STJEPAN KLJUJIC // MEMBER OF THE BH PRESIDENCY
ORAL HISTORY - INTERVIEW
ORAL HISTORY - TRANSCRIPT

June 1992

Stjepan Kljujic
Member of the BH Presidency
NENAD KECMANOVIC’S ROLE IN THE BH PRESIDENCY

‘Nenad Kecmanovic joined the BH Presidency in fear for his own life. But I must admit that, without consciously meaning that he played a very positive role. When, in line with world public opinion, we completed the Presidency with legal Serb representatives from the election list, that is with Kecmanovic, and Professor Pejanovic, we gained legitimacy with world public opinion. We then adopted a document called Platform of the Presidency of Bosnia and Herzegovina. It was an AVNOJ-like document, it could still today serve for a basis for the future of BH, and I must admit that Kecmanovic took an active part in drawing it up. But he could hardly wait to get out. And he considered that as a member of the Presidency he could. Of course there were people who could hardly wait to get out. At meetings he showed a characteristic lack of interest because he wasn’t a politician but a bon vivant that had learned to live, and privately I must tell you that he drank a lot. I don’t drink and so I had alcohol and when we left the Presidency he would ask me to lend him a bottle of whiskey. I said to him: ‘Mr. Kecmanovic you can’t return it. I won’t lend you a bottle I’ll give you one.’ So he could hardly wait to get out of the Presidency.

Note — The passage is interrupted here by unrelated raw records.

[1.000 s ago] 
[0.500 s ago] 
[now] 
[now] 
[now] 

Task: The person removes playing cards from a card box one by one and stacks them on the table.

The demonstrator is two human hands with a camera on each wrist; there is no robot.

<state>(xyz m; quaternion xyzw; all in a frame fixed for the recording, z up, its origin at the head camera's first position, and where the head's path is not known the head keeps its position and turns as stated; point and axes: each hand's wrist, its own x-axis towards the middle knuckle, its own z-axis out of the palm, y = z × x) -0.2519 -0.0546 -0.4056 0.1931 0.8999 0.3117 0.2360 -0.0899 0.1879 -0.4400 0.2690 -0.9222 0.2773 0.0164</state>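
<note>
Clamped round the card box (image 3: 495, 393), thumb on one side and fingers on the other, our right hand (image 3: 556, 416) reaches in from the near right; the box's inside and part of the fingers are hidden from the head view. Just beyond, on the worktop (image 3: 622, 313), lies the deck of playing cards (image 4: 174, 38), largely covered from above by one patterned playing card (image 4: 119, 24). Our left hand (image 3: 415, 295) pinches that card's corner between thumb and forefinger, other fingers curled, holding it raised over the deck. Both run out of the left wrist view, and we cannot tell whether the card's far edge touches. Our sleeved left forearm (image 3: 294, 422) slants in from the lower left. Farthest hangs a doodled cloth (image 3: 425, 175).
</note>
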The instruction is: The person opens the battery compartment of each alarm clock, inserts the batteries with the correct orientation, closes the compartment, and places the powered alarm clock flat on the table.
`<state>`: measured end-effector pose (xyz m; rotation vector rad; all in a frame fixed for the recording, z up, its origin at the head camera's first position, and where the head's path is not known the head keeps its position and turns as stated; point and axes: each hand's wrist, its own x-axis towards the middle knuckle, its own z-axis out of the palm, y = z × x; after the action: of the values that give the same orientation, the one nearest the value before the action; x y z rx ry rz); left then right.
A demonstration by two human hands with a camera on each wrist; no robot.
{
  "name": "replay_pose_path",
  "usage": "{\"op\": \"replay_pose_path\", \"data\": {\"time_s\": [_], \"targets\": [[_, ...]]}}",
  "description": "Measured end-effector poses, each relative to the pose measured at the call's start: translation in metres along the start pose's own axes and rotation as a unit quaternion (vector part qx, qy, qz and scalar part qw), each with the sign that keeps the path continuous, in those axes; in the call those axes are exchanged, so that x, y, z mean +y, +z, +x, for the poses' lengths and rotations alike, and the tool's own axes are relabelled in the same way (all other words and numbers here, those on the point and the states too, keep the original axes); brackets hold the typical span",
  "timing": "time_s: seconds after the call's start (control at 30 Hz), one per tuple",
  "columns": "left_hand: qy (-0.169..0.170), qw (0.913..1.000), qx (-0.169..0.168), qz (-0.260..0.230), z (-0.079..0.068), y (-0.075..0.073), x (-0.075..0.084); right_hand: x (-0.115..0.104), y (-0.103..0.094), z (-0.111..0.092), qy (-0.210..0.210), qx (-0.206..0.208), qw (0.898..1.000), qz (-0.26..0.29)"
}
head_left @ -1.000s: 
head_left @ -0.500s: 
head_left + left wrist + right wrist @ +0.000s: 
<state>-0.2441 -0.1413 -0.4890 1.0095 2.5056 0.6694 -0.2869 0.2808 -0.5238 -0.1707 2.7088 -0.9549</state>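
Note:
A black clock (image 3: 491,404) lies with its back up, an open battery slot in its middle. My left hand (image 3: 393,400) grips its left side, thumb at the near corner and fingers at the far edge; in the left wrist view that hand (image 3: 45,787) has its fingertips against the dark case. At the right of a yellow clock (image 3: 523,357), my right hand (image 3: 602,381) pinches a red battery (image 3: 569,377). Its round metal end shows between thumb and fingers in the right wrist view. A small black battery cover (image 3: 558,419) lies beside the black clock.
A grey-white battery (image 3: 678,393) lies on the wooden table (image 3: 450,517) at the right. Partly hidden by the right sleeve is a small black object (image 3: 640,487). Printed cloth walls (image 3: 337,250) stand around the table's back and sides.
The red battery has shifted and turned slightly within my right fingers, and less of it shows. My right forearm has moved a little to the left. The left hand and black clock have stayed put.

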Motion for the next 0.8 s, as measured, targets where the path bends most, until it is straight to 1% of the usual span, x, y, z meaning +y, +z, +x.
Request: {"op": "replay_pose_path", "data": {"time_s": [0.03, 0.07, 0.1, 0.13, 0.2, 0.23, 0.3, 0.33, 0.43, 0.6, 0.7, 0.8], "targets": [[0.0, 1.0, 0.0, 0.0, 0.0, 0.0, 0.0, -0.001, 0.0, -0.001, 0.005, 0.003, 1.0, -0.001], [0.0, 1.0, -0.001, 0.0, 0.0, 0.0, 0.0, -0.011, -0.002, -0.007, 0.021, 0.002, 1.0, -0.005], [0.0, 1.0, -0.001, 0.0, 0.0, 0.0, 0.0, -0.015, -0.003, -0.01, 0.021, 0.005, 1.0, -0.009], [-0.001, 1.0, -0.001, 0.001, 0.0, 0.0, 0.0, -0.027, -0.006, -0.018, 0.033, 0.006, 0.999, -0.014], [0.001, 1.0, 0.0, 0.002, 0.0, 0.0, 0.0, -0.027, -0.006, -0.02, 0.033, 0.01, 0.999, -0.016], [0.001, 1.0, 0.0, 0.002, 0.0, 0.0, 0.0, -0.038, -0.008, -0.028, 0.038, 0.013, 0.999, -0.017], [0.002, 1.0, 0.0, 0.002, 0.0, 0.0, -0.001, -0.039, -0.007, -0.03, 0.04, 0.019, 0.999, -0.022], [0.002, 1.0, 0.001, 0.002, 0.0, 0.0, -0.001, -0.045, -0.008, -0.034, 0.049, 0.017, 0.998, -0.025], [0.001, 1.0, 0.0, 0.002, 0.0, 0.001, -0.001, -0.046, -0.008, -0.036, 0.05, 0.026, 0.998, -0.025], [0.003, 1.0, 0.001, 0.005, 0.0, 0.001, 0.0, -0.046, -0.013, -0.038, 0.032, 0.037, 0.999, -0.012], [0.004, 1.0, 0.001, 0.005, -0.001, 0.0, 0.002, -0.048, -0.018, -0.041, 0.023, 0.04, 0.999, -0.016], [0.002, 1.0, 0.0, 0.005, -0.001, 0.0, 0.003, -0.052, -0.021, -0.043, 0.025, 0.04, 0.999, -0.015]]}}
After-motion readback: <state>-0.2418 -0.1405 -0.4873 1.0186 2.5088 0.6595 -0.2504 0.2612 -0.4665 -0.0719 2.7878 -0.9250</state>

He was very important for us because we could show to the international community that we respected the constitutionality of the country. Unfortunately our Platform had more publicity abroad than it did at home. Those who came to power later in Sarajevo betrayed the Platform and that’s another side of the medal. In short, Kecmanovic became a member of the Presidency in order to get out. He went to Pale and made lying promises to them. Then he went to Belgrade thinking that Milosevic would use him in some way or other, but he has no political future, he’s a dead man in the political sense.’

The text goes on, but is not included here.